Aynı zamanda Konut Hakkı
Koordinasyonu Sözcüsü olan Doğan, Sarıyer'de yürüttükleri barınma hakkı
mücadelesi nedeniyle gözaltına alındıklarını hatırlattı. Doğan, gözaltına
alınanlar arasında farklı siyasi görüşte insanlar olduğunu belirterek,
"Siyasi düşüncesine bakmıyor, ranta bakıyor. Evlerini, derelerini savunanlar
terörist olarak görülüyor, yargılanıyor" dedi.
"İmara kim hakimse iktidar da
ondadır" ifadesini kullanan Doğan, Kentsel Dönüşüm Yasasının imara hakim
olma yasası olduğunu söyledi. Doğan, kesinlikle pazarlık söz konusu
olmayacağını belirterek, "Mutlaka yaşam alanlarımızı savunacağız"
dedi.
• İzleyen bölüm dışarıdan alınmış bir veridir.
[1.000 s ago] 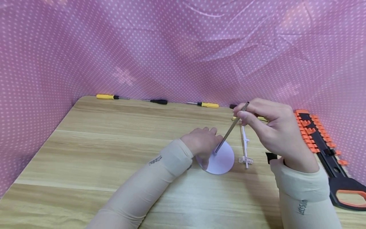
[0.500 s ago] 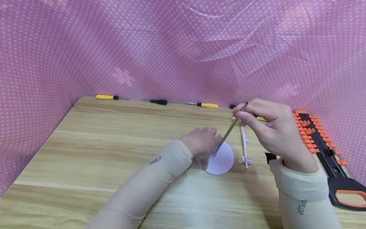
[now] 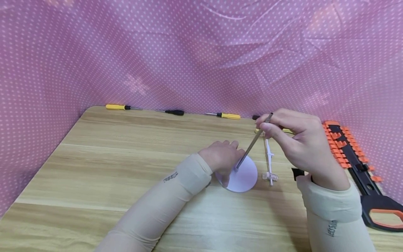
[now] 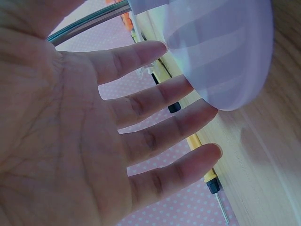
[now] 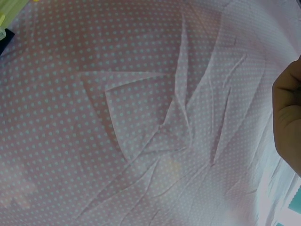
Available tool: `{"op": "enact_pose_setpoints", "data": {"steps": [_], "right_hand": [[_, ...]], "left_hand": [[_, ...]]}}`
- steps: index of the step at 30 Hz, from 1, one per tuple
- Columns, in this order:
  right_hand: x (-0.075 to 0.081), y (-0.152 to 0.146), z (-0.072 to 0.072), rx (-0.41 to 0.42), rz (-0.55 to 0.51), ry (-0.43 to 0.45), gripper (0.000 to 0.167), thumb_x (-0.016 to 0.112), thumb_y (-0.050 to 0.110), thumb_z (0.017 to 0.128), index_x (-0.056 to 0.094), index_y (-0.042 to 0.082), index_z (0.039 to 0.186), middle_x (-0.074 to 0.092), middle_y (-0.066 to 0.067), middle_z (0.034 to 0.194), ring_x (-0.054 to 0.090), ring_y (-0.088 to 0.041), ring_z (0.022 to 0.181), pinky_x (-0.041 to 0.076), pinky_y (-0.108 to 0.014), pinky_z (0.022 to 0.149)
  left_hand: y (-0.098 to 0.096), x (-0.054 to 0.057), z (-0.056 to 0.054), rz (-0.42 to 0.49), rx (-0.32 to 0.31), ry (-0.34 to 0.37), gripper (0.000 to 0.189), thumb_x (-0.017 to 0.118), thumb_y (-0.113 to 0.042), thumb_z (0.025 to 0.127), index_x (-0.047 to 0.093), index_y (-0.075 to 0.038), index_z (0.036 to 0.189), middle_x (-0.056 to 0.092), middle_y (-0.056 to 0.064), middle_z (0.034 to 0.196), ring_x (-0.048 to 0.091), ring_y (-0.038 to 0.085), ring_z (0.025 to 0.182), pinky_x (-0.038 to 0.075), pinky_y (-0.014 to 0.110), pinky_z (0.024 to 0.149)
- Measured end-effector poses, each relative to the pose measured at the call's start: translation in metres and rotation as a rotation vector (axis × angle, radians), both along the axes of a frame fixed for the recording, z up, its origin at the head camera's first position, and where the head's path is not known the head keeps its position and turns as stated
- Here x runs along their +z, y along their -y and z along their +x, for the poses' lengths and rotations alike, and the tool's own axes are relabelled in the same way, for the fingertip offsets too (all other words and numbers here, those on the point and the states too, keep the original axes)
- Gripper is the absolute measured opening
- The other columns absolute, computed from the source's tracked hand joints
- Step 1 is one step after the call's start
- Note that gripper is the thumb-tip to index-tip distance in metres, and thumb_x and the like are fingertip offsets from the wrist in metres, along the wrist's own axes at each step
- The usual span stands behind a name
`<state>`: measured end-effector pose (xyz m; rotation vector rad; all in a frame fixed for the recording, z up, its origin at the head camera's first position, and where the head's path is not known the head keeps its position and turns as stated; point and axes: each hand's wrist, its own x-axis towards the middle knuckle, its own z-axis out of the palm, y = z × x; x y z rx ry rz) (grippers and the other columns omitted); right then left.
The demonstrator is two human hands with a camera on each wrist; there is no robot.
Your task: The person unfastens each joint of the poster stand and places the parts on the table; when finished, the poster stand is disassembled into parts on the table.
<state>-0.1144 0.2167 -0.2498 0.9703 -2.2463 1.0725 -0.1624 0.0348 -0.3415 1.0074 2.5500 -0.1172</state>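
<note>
Disc (image 3: 247,176): white, smooth, plastic-looking, round, on a wood-grain table (image 3: 126,168). Metal rod (image 3: 254,142): thin, straight, shiny; lower end meets the disc near its middle, long axis slanting up, away and to the disc's right. Right hand (image 3: 299,136), up and right of the disc, pinches the rod near its top end, thumb against fingers. Left hand (image 3: 221,157) at the disc's left side: fingers nearly straight, spread apart, tips at the disc edge, thumb on the disc's near-left rim. White stick (image 3: 269,157) lies right of the disc, clear plastic clip (image 3: 274,177) at its near end. Beyond the disc: yellow screwdriver (image 3: 231,116); dotted pink cloth (image 3: 189,63) behind.
</note>
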Motion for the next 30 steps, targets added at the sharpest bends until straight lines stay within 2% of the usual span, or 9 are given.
{"op": "enact_pose_setpoints", "data": {"steps": [30], "right_hand": [[-0.0007, 0.0016, 0.0004, -0.014, -0.001, -0.011, 0.024, 0.073, -0.012, 0.090, 0.080, 0.010, 0.084, 0.080, -0.003, 0.099, 0.072, -0.006, 0.085, 0.054, -0.013, 0.074]], "left_hand": [[-0.0003, -0.0011, -0.0006, -0.002, -0.001, -0.003, 0.105, 0.104, -0.041, 0.063, 0.052, -0.024, 0.152, 0.055, -0.001, 0.133, 0.055, 0.019, 0.117, 0.055, 0.037, 0.100]]}}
Köksal Doğan, depreme dayanıksız evleri halkın kendisinin yapabileceğini
belirterek, "HDK, topyekün direniş örgütlemeli. Toplumsal bir direniş
örgütlenmeli. Biz Sarıyer'de direnmeseydik şimdiye kadar çoktan yıkmışlardı"
diye konuştu.
HDK Eyüp Meclisi'nden İsmail Seyrek,
Alibeyköy'de yürüttükleri çalışma hakkında bilgi verdi. Seyrek, imar planına
karşı muhtarlar ve yöre derneklerinin de içinde olduğu geniş bir platform
oluşturduklarını söyledi.
ZORLA
MÜLK EDİNDİRİLİYOR
Erdal Bayraktar, kentsel dönüşümün
propagandasında kullanılan fotoğrafları hatırlatarak, mevcut halinde matruk bir
görünüm varken, yapılması planlanan fotoğrafta şık kadın ve erkekler
görüldüğünü söyledi. Bayraktar, "Fotoğraflar arasındaki fark mekana ve
insanlara bakış açısını gösteriyor" dedi. Bayraktar, insani bir yaşamın
herkes için eşit koşullarda sağlanması gerektiğini dile getirdi.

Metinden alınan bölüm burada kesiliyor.